» **Work instruction**
Quote, word for word, every line starting at the line that contains "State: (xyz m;" and ending with the last line of the records; include both of these lines and no others.

(Source data)
=== Section Start ===

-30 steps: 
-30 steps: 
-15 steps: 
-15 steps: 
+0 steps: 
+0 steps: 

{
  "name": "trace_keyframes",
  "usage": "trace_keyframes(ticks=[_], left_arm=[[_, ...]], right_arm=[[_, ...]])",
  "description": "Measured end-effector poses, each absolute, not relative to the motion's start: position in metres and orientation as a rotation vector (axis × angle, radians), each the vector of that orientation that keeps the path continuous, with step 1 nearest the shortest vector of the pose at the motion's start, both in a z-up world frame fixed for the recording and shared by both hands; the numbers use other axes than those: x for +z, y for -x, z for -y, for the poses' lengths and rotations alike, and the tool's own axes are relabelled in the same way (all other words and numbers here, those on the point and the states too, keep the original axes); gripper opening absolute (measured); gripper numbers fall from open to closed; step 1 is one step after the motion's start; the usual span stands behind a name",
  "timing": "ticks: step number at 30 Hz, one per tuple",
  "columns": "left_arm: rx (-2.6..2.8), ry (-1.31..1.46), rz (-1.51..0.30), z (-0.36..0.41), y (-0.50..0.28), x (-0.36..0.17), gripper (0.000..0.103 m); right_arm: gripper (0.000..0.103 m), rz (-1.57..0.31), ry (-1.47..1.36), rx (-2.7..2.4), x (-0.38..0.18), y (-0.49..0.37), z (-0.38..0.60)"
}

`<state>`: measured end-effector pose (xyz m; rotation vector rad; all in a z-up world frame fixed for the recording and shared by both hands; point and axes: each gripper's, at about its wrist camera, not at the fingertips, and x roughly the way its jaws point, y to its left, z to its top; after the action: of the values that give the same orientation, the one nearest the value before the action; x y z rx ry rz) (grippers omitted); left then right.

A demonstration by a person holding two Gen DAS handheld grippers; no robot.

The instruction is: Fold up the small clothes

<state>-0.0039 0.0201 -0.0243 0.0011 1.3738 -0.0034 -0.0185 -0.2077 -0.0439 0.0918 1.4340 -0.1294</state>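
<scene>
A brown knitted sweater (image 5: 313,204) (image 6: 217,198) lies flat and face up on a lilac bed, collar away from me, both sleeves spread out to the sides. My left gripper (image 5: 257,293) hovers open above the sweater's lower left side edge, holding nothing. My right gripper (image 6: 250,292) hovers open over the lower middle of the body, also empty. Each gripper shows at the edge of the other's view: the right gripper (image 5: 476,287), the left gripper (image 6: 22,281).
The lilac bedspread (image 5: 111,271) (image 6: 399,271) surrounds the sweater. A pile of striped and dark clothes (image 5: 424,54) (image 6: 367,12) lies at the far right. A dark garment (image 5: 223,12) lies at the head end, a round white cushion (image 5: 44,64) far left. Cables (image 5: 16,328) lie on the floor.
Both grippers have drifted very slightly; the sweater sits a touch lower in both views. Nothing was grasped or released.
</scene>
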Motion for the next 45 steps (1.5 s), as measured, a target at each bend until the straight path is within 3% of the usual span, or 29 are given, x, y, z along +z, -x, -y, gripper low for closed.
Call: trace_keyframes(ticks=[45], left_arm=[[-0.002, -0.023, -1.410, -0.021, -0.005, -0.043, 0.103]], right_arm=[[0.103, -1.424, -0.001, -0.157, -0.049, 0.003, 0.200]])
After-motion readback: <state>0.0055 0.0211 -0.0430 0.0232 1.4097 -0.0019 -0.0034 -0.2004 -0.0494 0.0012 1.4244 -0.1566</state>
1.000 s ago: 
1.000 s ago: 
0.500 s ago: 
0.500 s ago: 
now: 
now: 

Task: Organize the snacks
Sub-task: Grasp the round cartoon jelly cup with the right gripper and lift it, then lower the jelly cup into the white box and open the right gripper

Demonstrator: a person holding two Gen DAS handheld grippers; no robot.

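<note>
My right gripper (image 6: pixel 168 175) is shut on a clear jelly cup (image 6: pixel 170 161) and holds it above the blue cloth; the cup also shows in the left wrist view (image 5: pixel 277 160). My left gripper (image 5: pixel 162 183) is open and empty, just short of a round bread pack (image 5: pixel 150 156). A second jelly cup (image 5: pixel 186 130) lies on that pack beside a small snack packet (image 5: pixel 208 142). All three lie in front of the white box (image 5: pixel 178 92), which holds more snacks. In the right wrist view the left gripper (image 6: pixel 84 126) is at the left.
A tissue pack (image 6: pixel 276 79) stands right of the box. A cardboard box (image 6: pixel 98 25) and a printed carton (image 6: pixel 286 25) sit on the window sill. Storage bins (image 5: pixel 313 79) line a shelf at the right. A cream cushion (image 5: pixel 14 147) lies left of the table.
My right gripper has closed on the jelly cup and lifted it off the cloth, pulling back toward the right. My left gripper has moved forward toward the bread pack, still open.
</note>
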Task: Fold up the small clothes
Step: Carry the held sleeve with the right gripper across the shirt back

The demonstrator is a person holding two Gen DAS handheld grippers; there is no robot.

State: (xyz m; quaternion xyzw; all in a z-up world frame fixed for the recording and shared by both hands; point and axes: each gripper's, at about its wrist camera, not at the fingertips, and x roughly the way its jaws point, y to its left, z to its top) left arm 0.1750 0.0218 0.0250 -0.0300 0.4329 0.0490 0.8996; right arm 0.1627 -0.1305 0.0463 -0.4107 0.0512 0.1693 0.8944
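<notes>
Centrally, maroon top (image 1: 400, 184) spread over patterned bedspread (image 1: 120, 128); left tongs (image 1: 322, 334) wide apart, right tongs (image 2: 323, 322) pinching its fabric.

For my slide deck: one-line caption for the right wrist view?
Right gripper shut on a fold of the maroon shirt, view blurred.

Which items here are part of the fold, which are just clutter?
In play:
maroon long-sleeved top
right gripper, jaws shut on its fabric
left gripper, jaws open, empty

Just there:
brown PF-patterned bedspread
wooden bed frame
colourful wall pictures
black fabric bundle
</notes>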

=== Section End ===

» **Finished task**
State: (xyz m; quaternion xyzw; all in a z-up world frame fixed for the recording and shared by both hands; point and axes: each gripper's, at about its wrist camera, not at the fingertips, and x roughly the way its jaws point, y to its left, z to its top) left arm 0.1750 0.0218 0.0250 -0.0300 0.4329 0.0490 0.8996; right arm 0.1627 -0.1305 0.0463 -0.4107 0.0512 0.1693 0.8944
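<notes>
Centrally, maroon top (image 1: 400, 184) spread over patterned bedspread (image 1: 120, 128); left tongs (image 1: 322, 334) wide apart, right tongs (image 2: 323, 322) pinching its fabric.

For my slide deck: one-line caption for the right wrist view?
Right gripper shut on a fold of the maroon shirt, view blurred.

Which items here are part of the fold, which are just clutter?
In play:
maroon long-sleeved top
right gripper, jaws shut on its fabric
left gripper, jaws open, empty

Just there:
brown PF-patterned bedspread
wooden bed frame
colourful wall pictures
black fabric bundle
</notes>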

The exercise has been fully completed.